The values of competence seem greater during dire movie seasons. "Flawless," a diamond heist flick set in 1960 London, isn't close to the best film I'll see this year, but it's assured and neatly crafted - the time zips by while you're watching it.
The director is Michael Radford, who has solid, literate work like "1984," "White Mischief," and "Il Postino" on his ledger. Next to them, "Flawless" is a gimcrack, a genre exercise, yet it's a confidence game in the best sense of the phrase. Radford knows the rules - when to bend them, when to break them, and when to play by them. That's an increasingly rare skill.
All this and Demi Moore giving a good performance. She plays Laura Quinn, an American-born, Oxford-educated executive at the all-powerful London Diamond Corporation who's so sick of being passed over for promotion that she goes in on a robbery plot with a cagey night janitor named Hobbs (Michael Caine).
All right, that's disingenuous: Moore's really playing Joan Crawford circa 1952. The rectilinear shoulders, the tight-lipped intensity, the absence of any sense of irony whatsoever - it's all there, and it works. Moore has always been an actress of limited range (to put it kindly), but every so often she gets handed a role within those limits and she bats it out of the park. (That said, if she ever puts on blackface like Crawford did in "Torch Song," it's probably time to call it a day.)
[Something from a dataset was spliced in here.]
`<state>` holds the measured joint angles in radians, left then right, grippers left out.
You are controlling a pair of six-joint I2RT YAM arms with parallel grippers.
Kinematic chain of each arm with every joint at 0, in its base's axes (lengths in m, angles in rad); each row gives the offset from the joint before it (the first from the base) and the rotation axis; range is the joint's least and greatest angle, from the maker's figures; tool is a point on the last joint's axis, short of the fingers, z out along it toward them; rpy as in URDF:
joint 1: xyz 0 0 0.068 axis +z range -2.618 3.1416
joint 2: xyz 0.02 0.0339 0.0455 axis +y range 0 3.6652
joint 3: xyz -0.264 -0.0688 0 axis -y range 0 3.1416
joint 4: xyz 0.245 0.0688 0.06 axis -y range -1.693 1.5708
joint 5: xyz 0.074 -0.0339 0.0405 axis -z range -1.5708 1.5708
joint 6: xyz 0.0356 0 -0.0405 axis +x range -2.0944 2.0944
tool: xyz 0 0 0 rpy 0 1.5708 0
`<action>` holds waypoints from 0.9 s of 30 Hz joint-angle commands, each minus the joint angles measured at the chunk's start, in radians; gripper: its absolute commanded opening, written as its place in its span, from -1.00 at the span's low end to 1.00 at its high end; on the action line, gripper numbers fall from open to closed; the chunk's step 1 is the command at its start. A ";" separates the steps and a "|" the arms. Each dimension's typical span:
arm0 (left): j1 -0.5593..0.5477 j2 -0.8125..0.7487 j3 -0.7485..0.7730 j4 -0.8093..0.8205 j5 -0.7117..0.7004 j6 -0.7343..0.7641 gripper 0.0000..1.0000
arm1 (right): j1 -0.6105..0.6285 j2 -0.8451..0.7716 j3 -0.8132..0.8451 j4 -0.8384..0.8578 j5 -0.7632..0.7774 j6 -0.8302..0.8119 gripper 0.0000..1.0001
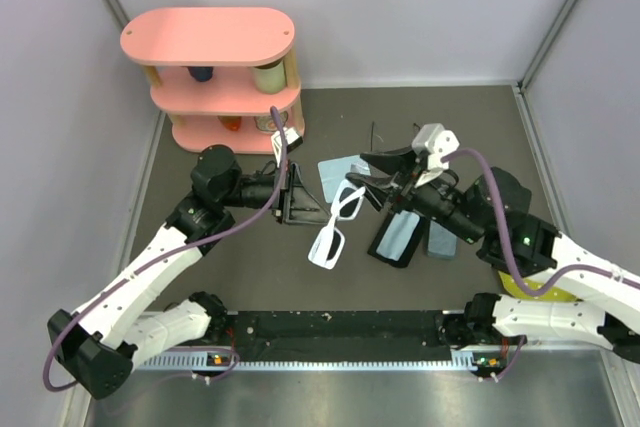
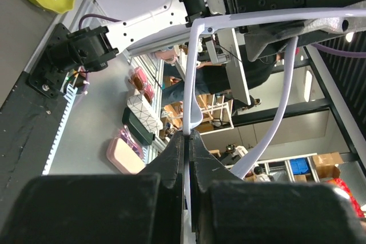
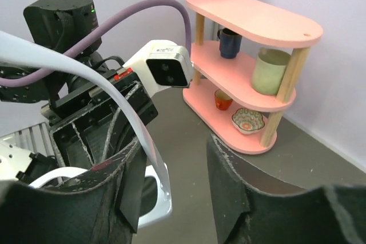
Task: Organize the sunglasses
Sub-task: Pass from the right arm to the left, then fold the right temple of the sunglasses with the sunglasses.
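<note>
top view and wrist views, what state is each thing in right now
white sunglasses, arms unfolded, one arm clamped
left pincer, shut on the white sunglasses
right pincer, open, the other arm beside one finger
blue cloth, lying flat
green cup, upright

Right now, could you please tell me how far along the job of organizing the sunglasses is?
Done: nothing looks put away yet; the black case lies open without glasses in it. In hand: the white sunglasses, with the left gripper shut on one temple and the right gripper open beside the other. Left: probably folding them and getting them into a case.
</note>
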<state>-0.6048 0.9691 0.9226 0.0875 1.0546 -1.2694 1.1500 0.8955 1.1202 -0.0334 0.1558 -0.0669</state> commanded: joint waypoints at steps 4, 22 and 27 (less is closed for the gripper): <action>0.000 0.016 0.010 0.024 0.005 0.111 -1.00 | 0.007 -0.159 0.006 -0.068 0.070 0.098 -0.07; 0.000 0.002 0.033 -0.155 -0.056 0.216 -1.00 | 0.007 0.056 0.270 -0.241 -0.054 0.248 -0.86; 0.000 -0.007 0.068 -0.153 -0.051 0.222 -1.00 | 0.007 0.059 0.214 -0.209 -0.097 0.308 -0.88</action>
<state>-0.6044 0.9844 0.9291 -0.0864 1.0119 -1.0771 1.1500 0.9668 1.3472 -0.2775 0.1299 0.1734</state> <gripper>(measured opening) 0.023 0.070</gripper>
So it is here. Laura has hit the glass ceiling, and all around her are smirking, titled old farts who resent her gender and her classless roots. The chairman of London Diamond is Sir Milton Ashtoncroft (Joss Ackland), the visual equivalent of a harrumph; his chief insurer is a scoundrel named Sinclair (Derren Nesbitt). Both are ripe for the plucking, and "Flawless" takes pains to remind us that no one's innocent in the international diamond trade, least of all the men at the top.
Hobbs, by contrast, skulks around at the bottom, invisible to the executives whose wastebins he empties - of course he should rob the place. Caine makes him a shabby little man with a shabby little smile, baiting the trap for Laura with finesse. Just a few diamonds from the vault during evening cleanup, he says. They won't be missed and we'll be rich.
Radford and screenwriter Edward Anderson have a bit of fun when the company installs newfangled video security cameras and forces the pair to rethink their plans; the ensuing close-ups of VTR screens and ticking clocks are straight out of an old "Mission: Impossible" episode. Yet because the setup is simple and, on the movie's terms, believable, we go along for the ride.
At a certain critical juncture, Hobbs changes the nature of the game, and Laura is forced to play to both sides of the room. I'll say no more other than to note that "Flawless" takes a goofy, baroque risk with the appearance of Finch (Lambert Wilson), the insurance company's chief investigator and a proto-metrosexual who inwardly swoons whenever he sees Laura. (I'm not sure what turns him on more, her guilt or her shoulder pads.)
At this point, Radford's clearly riffing on old Hollywood women's pictures - if this were 1952, Finch would be played by Paul Henreid - but the heist subplot keeps twisting along, and there's a tablespoon of "The Third Man" in there too. Caine has dealt with mulligan stews like this plenty of times, and he serves it up like a professional. When Hobbs's true motivations are finally made clear, the pieces fit together with a satisfying, almost audible snap.
Because this is all tosh, really - we know it, Radford knows it, Caine knows it (Moore doesn't) - "Flawless" is swaddled in pleasurable craftsmanship. Richard Greatrex's cinematography and Sophie Becher's production design gleam with hints of Swinging London on the horizon, and the Dave Brubeck Quartet's "Take Five" fills the soundtrack, Paul Desmond's sax solo seducing Laura into daydreams of ill-gotten lucre.
The one flaw of "Flawless," in fact, is that Moore never conveys the thrill of what Laura's doing - the dirty, liberating eroticism of theft. I'm not sure she has the acting chops. The star strides through this nonsense without once cracking a smile, the strain of keeping the plot straight in her head apparently giving her ulcers. She's the only person here not having a good time.
Correction: Because of a reporting error, the saxophone solo in the Dave Brubeck Quartet piece "Take Five" was misattributed in the movie review of "Flawless" in yesterday's Weekend section. The solo was by Paul Desmond, who wrote the song.